Appropriation: None.


Fiscal Note: Requested on substitute on March 3, 2003.


Effective Date: Ninety days after adjournment of session in which bill is passed.


Testimony For: This bill is a step in the right direction and is very important to small businesses, for whom health insurance costs are a major concern. Such costs are one of many factors making businesses in this state less competitive. The bill would address this concern by allowing additional insurance products to be offered with a wider range of cost options. Under the current law, small businesses are faced with the prospect of not offering health insurance at all; this bill would at least allow insurance of some type to be offered. The bill would promote more intelligent use of the health care system, and would make for a more competitive insurance market by making the laws in this state more consistent with other states.

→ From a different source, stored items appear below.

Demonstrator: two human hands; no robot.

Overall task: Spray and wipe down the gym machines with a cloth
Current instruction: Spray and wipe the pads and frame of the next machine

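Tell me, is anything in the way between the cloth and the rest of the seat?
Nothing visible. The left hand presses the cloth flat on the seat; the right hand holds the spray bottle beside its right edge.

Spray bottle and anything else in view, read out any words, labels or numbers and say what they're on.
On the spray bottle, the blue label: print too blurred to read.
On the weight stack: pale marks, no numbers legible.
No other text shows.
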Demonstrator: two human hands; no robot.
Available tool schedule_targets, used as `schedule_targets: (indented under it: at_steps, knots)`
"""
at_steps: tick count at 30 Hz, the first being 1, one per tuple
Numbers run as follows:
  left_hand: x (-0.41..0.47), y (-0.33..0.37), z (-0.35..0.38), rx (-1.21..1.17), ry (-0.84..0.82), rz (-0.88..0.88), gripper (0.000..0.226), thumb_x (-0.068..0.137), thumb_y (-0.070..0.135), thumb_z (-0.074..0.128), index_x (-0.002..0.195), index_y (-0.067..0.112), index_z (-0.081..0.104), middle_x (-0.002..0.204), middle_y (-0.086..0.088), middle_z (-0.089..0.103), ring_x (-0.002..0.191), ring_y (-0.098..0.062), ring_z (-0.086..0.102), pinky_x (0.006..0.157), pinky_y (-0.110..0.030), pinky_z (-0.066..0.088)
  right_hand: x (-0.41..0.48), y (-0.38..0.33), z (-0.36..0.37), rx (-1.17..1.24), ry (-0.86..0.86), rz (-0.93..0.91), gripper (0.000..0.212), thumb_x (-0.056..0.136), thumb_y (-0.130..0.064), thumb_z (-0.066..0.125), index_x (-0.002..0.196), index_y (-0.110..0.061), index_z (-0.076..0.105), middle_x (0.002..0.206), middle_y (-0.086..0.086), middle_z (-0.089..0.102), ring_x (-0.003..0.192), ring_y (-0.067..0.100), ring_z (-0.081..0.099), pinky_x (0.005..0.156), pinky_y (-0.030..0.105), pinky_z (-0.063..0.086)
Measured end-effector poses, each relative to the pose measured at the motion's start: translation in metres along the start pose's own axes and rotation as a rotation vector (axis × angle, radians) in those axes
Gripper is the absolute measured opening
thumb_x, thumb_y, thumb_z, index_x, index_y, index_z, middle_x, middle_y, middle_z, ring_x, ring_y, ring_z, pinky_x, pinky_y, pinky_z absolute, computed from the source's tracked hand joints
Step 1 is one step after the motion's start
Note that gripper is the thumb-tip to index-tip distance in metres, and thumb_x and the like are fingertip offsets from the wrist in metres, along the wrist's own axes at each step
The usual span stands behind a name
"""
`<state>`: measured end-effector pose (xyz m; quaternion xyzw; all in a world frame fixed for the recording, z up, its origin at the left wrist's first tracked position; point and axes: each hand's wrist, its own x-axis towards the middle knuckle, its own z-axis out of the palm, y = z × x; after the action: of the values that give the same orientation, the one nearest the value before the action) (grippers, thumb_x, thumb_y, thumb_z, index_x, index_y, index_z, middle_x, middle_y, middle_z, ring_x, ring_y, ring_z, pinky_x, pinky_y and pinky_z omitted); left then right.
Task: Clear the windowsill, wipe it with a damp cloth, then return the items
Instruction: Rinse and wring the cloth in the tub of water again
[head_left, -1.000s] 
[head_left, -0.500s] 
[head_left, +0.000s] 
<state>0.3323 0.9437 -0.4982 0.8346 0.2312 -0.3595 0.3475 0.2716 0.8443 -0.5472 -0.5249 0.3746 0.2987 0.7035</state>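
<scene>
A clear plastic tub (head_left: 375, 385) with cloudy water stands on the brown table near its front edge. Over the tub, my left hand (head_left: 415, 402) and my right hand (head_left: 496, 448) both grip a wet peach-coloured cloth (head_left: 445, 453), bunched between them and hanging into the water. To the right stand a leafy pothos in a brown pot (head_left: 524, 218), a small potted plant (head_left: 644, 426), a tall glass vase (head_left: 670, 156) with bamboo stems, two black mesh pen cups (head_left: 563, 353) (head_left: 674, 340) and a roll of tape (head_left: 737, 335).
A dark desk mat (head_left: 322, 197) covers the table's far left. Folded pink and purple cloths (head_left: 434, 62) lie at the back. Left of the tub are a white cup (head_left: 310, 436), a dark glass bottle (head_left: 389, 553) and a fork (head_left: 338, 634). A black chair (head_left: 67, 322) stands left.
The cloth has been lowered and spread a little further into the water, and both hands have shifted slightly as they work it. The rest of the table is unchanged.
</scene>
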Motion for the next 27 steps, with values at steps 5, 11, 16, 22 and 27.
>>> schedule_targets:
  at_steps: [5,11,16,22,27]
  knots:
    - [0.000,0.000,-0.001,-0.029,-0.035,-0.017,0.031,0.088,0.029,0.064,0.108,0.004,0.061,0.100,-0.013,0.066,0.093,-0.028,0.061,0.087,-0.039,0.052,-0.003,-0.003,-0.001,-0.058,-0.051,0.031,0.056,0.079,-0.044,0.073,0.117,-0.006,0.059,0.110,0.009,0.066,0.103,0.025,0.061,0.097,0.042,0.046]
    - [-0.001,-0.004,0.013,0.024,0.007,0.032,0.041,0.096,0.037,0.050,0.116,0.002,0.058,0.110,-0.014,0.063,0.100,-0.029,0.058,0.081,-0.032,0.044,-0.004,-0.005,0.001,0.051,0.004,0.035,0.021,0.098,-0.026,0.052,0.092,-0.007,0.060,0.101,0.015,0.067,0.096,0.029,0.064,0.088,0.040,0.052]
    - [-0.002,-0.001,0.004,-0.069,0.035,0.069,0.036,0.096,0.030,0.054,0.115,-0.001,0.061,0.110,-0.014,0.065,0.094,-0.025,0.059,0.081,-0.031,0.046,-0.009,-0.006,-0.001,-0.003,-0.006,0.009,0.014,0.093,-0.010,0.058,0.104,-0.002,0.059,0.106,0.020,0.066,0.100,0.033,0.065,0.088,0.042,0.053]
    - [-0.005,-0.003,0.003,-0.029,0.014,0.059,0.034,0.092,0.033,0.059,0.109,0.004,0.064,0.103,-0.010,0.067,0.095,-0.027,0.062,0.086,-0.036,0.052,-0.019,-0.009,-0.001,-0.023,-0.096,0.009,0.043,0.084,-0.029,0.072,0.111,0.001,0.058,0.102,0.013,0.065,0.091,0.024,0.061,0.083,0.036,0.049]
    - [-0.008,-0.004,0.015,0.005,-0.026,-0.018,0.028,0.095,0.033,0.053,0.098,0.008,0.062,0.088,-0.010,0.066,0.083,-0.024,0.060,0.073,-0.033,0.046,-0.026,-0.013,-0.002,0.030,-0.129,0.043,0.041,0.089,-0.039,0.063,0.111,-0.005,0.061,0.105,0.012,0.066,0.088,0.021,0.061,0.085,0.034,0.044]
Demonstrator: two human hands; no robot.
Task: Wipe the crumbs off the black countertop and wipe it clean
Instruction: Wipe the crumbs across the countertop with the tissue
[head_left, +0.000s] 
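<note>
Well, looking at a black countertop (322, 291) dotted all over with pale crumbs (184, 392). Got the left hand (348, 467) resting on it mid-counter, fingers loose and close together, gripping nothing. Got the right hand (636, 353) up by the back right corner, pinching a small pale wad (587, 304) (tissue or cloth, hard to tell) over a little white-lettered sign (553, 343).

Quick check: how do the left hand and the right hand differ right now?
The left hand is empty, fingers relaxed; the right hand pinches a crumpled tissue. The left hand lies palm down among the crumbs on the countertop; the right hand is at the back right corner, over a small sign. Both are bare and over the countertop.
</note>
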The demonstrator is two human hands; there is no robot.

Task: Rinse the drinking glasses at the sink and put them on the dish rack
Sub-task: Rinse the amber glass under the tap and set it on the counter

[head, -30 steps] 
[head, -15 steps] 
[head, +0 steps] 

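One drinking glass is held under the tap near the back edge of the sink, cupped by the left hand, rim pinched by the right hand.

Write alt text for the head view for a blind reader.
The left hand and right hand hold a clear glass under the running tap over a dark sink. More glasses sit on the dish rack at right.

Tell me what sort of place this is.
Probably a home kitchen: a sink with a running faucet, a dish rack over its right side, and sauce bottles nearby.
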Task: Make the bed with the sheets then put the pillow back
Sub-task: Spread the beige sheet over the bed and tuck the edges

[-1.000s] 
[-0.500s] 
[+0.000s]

Testimony Against: The bill simply shifts costs and provides a solution that is worse than the problems it purports to solve. It eliminates an affordable option for sole proprietors at a time when the rate of uninsured individuals is climbing. Eliminating the age rating limitations places older workers at risk for no longer being considered for employment. By allowing rates based on industry, some small businesses will actually face an increase in insurance premiums. The likely result of the bill will be to make insurance more difficult to obtain for many small businesses. It will also reduce access to mental health care and aggravate the existing shortage of health care personnel in the state. There is no data to show that the any category of provider law increases costs.


Testified: PRO: Carolyn Logue, National Federation of Independent Business; Mel Sorenson, Employer Health Care Coalition; Amber Balch, Association of Washington Business; Greg Seifert, Washington Association of Health Underwriters; Diane Symms, Lombardi Cucina; Curtis Fackler; Pay Systems America; Patti Carter, Pony Mailing Center; Judith Jewall, Olympian Precast; Frank Morrison, Washington Podiatric Association; Craig Larsen, Wenatchee Valley Chamber of Commerce; Patricia Smith, Greater Kirkland Chamber of Commerce; Ken Bertrand, Group Health; Rick Wickman, Premera Blue Cross; Nancee Wildermuth, Regence Blue Shield; CON: Michael Arnis, Office of the Insurance Commissioner; Sean Corry, Sprague, Israel, Giles, Inc.; Lori Beilinski, Washington State Chiropractic Association; Gail McGaffick, Washington State Psychological Association, Washington State Dietetic Association; Nick Federici, Midwives Association, Marriage & Family Therapists; Melanie Stewart, Licensed Mental Health Counselors, Association of Massage Therapists; Kasra Pournadhali, Washington Association of Naturopathic Physicians; Randy Ray, Acupuncture Association of Washington; Ellie Menzies, Service Employees International; Mike O'Sullivan, American Cancer Society; Susan Hart; Mary McGann; Shanna Winters.